Activity: Filter the entries below down to the lines that hold "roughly".

Input material:
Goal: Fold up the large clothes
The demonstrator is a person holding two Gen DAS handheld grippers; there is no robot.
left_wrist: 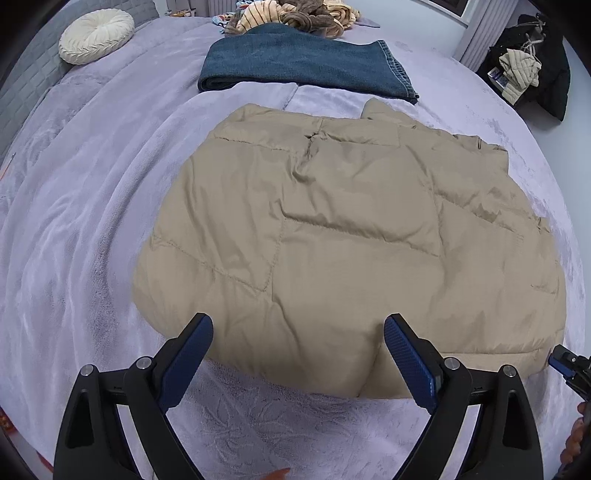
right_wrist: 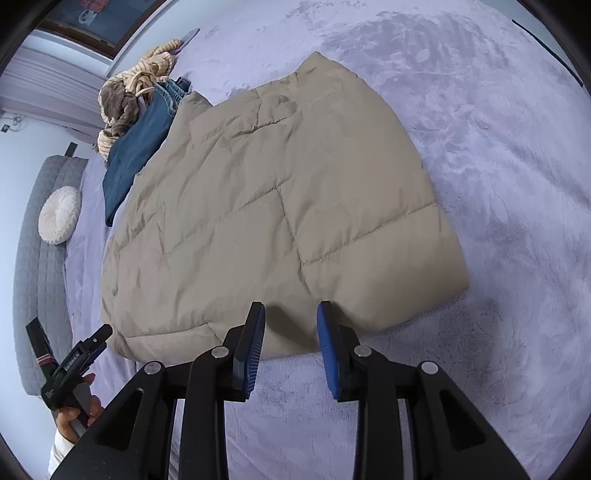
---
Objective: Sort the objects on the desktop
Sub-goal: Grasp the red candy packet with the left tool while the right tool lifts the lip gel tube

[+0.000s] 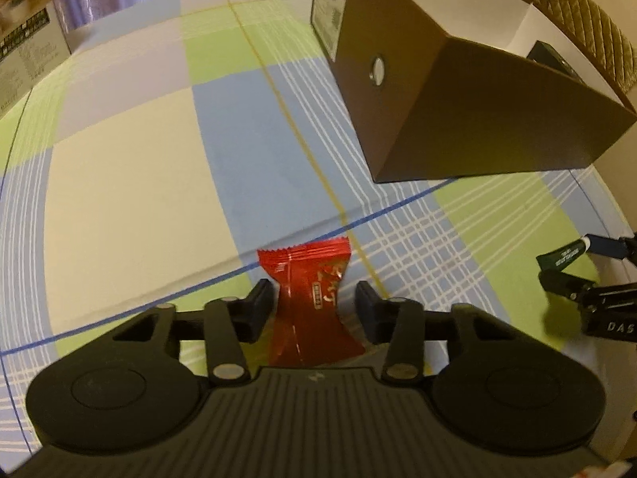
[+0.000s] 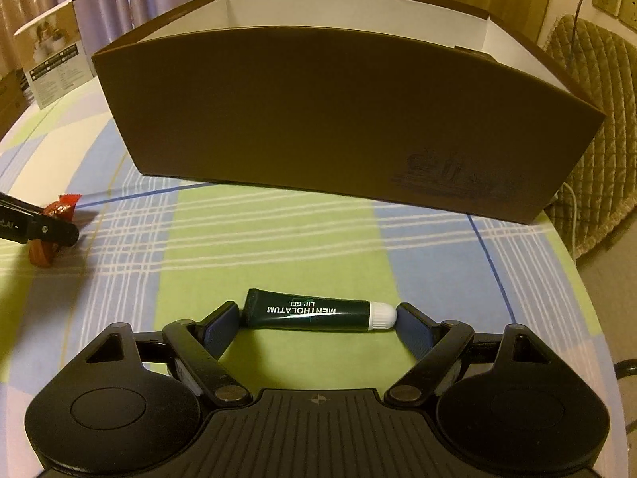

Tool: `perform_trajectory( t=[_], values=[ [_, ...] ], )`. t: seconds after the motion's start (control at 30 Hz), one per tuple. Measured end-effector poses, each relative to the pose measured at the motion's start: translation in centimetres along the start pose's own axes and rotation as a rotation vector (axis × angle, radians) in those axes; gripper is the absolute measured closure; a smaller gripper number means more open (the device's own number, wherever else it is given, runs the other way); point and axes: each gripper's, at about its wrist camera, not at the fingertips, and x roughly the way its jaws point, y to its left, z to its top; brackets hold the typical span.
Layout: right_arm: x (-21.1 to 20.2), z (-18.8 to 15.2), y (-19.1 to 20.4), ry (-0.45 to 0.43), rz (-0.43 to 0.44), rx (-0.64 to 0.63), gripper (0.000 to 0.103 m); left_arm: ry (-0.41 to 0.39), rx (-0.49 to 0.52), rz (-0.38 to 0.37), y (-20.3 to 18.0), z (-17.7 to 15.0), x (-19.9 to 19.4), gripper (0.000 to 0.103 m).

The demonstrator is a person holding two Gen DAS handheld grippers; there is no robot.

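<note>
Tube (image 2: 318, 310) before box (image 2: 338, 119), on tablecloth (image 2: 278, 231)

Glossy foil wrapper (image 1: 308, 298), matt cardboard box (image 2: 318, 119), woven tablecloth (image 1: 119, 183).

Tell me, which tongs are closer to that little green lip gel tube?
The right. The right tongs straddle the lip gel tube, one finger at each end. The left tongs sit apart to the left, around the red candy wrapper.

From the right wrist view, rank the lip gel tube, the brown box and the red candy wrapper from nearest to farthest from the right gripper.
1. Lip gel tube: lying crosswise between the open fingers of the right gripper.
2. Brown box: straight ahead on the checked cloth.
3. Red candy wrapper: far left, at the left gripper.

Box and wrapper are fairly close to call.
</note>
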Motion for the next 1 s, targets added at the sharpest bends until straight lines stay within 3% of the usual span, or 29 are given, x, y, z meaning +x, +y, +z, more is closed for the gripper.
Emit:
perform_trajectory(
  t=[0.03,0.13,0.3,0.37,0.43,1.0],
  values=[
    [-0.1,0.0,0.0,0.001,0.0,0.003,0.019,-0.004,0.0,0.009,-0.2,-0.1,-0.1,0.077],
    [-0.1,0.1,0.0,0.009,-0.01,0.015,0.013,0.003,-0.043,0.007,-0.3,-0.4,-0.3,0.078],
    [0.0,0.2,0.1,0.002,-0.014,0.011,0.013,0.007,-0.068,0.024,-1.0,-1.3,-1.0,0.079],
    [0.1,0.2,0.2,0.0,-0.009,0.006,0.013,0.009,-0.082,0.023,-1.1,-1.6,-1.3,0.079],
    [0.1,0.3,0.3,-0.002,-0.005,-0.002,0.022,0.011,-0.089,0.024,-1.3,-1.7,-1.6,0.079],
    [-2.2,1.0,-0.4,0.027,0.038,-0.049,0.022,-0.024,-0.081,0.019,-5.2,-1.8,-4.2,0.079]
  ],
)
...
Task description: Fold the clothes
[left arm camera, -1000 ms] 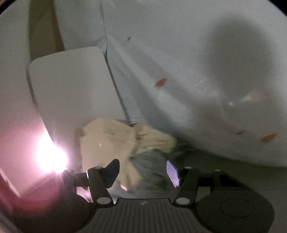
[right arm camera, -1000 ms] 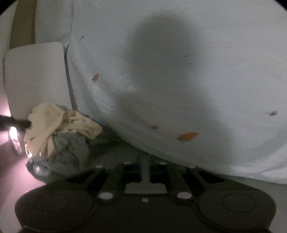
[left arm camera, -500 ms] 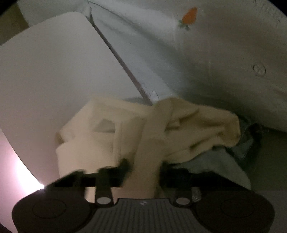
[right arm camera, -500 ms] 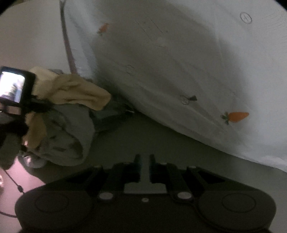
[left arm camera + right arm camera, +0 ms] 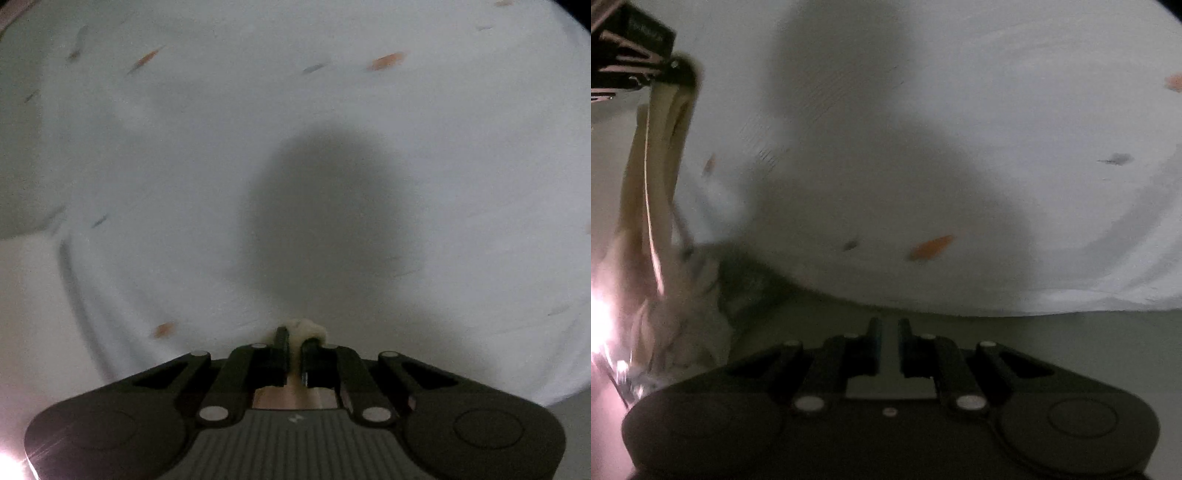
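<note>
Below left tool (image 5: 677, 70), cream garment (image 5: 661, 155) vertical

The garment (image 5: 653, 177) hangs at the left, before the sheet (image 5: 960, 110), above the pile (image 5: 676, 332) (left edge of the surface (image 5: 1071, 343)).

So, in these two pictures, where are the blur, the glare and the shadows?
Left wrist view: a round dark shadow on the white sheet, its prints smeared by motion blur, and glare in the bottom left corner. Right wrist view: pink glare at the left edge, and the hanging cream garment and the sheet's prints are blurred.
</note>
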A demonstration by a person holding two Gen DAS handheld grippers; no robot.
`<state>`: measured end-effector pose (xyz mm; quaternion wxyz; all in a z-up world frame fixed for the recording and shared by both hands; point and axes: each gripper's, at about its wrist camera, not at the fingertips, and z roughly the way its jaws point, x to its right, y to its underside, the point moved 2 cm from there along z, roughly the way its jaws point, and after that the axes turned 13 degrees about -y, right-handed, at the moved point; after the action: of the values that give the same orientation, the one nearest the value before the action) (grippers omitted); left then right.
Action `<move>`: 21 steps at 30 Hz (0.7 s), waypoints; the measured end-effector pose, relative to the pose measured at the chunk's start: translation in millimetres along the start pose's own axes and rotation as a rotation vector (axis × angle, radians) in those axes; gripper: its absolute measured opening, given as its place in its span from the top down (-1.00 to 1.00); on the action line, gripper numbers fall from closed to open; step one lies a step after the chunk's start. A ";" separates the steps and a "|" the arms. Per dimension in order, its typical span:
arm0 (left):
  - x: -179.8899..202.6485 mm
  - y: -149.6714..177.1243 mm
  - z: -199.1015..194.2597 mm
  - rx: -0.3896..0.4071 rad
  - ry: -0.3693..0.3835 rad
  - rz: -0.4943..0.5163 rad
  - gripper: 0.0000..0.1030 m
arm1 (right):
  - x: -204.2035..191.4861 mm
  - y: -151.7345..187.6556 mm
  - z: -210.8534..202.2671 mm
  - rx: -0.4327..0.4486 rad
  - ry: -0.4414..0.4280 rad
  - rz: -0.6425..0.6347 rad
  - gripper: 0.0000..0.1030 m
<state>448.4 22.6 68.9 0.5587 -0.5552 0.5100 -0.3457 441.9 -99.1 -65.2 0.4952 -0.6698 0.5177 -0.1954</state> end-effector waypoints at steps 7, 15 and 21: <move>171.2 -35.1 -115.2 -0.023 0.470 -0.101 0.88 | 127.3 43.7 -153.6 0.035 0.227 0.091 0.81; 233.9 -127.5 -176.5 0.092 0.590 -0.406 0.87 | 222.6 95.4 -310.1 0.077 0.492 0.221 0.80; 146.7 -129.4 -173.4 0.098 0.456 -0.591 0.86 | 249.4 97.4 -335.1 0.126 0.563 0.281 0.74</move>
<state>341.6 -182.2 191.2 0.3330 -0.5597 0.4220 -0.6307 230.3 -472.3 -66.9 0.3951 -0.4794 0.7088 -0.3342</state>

Finished task:
Tool: `perform_trajectory( t=[_], values=[ [_, ...] ], )`. t: seconds after the motion's start (control at 30 Hz), one per tuple. Measured end-effector poses, each relative to the pose measured at the motion's start: translation in centimetres along the start pose's own axes and rotation as a rotation vector (axis × angle, radians) in those axes; gripper is the absolute measured closure; a smaller gripper number means more open (the device's own number, wherever else it is given, runs the other way); point and axes: each gripper's, at about its wrist camera, not at the fingertips, and x roughly the way its jaws point, y to its left, z to its top; brackets hold the typical span.
`<state>`: measured end-effector pose (xyz mm; quaternion wxyz; all in a z-up world frame fixed for the recording and shared by both hands; point and axes: each gripper's, at about its wrist camera, not at the fingertips, and z roughly the way its jaws point, x to its right, y to its underside, the point moved 2 cm from there along z, roughly the way its jaws point, and after that the axes turned 13 degrees about -y, right-handed, at the moved point; after the action: of the values that give the same orientation, the one nearest the value before the action) (grippers omitted); left then right.

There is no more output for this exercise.